How to Copy iPhone Apps to Another iPhone
Moving apps from one iPhone to another is something most people deal with at least once — whether you're upgrading to a new device, helping a family member set up theirs, or restoring after a reset. The good news is that Apple has built several reliable methods into its ecosystem. The less obvious part is knowing which method fits your situation.
What "Copying" Apps Actually Means on iOS
Unlike transferring files between computers, you don't move app installation files directly from one iPhone to another. What you're really doing is replicating your app library — either by restoring from a backup or by re-downloading apps tied to your Apple ID on the new device.
The apps themselves live on Apple's servers. What you're preserving (or transferring) is:
- Which apps are installed
- App data and settings (login states, saved progress, preferences)
- Home screen layout
Understanding this distinction matters because some methods transfer everything, while others only reinstall the apps without their data.
Method 1: Quick Start (Device-to-Device Transfer) 📱
Quick Start is Apple's built-in setup tool that appears automatically when you bring a new iPhone near an existing one running iOS 11 or later. It's the most seamless option.
During setup, you're given the choice to transfer data directly from your old iPhone over a local Wi-Fi or wired connection. This process:
- Copies all installed apps
- Transfers app data where the app developer allows it
- Replicates your Home Screen layout exactly
- Migrates settings, accounts, and preferences
What affects this process:
- Both devices need to be on the same Wi-Fi network or connected via a Lightning/USB-C cable with an appropriate adapter
- The transfer time scales with how much data you have — a device with 64GB of content will take significantly longer than one with 10GB
- The old iPhone must remain unlocked and nearby throughout
This method works best when you're setting up a brand-new iPhone for the first time and want a like-for-like copy of your existing device.
Method 2: Restore from iCloud Backup ☁️
If you've been backing up to iCloud, you can restore a new iPhone from that backup during the setup process. This recreates your app library and most app data.
Key considerations:
- iCloud backups include your app list and Home Screen layout
- Apps re-download from the App Store after setup, so a strong Wi-Fi connection speeds things up considerably
- App data is included in the backup for most apps, though some apps store data server-side (like streaming services) and don't need local backup at all
- Free iCloud storage is limited to 5GB — if your backup exceeds that, you'll need a paid iCloud+ plan
Factors that affect this method:
- How recent your last backup was determines what data is preserved
- Some third-party apps have inconsistent backup behavior depending on how their developers implemented iCloud backup support
Method 3: Restore from a Local iTunes or Finder Backup
Backing up through iTunes (Windows or macOS Mojave and earlier) or Finder (macOS Catalina and later) and restoring from that backup gives you a full, encrypted copy of your iPhone.
This method:
- Doesn't rely on internet speed for the actual transfer — it runs over USB
- Can include saved passwords and Health data if you enable encrypted backups
- Produces a complete snapshot of your device at the time of backup
The tradeoff is that it requires a computer and a physical cable. It's also a point-in-time copy, so any apps installed or data created after the backup won't be included.

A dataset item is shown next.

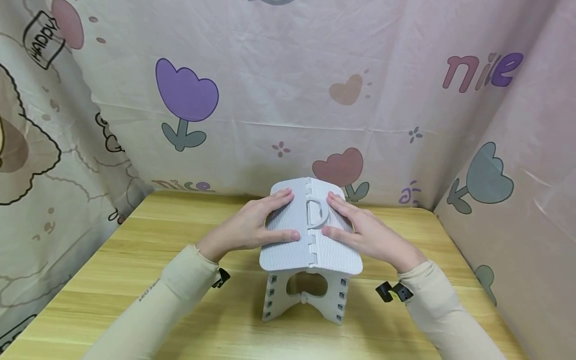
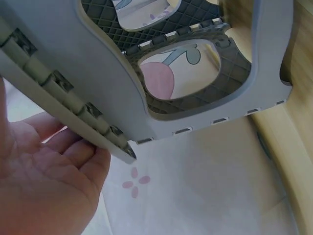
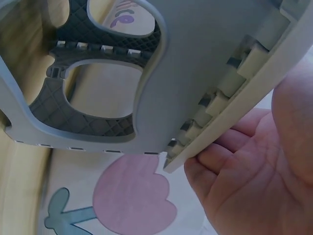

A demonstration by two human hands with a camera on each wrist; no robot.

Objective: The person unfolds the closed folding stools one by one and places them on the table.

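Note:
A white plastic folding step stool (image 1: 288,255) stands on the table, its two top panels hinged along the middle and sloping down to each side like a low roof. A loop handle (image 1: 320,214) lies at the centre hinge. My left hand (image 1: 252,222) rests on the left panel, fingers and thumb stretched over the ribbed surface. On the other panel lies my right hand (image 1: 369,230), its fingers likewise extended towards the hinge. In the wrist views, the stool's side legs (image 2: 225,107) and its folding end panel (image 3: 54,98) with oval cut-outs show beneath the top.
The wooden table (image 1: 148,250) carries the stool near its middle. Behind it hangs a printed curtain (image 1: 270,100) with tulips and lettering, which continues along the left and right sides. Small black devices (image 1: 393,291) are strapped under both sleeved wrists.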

Method 4: Re-Download Apps Manually from the App Store
If you only want the apps themselves — without transferring data from the old device — you can simply sign into the App Store on the new iPhone with the same Apple ID and re-download everything.
The App Store keeps a record of every app you've ever purchased or downloaded (including free apps). Under your account, Purchased shows your full app history, and you can re-install any of them.
This won't restore:
- In-app progress (unless the app uses cloud sync like Game Center or its own account system)
- Customized settings within apps
- Locally stored files within apps
It's a practical approach when you want a fresh start but don't want to repurchase anything.
Comparing the Methods
| Method | App Data Transferred | Requires Internet | Requires Computer | Best For |
|---|---|---|---|---|
| Quick Start | ✅ Yes (most apps) | Wi-Fi recommended | ❌ No | New device setup |
| iCloud Backup | ✅ Yes (most apps) | ✅ Yes | ❌ No | Wireless restore |
| iTunes/Finder Backup | ✅ Yes (full) | ❌ No | ✅ Yes | Complete encrypted copy |
| Manual Re-Download | ❌ App only | ✅ Yes | ❌ No | Fresh start |
Variables That Shape Your Experience
A few factors determine which method will work smoothly for you:
- iOS version — Quick Start requires iOS 11 or later on both devices; some features like direct cable transfer came with later updates
- Available iCloud storage — Running up against your storage limit mid-backup is a common friction point
- App developer behavior — Some apps handle data migration cleanly; others require you to log back in and lose local progress
- Amount of data — Wireless transfers slow down considerably with large libraries; a wired local backup may be faster
- Whether the old iPhone is available — If it's lost, broken, or already reset, your options narrow to whatever backup exists
How straightforward the process ends up being depends heavily on what state both devices are in, what iOS versions they're running, and how much you care about preserving specific app data versus simply getting your apps back.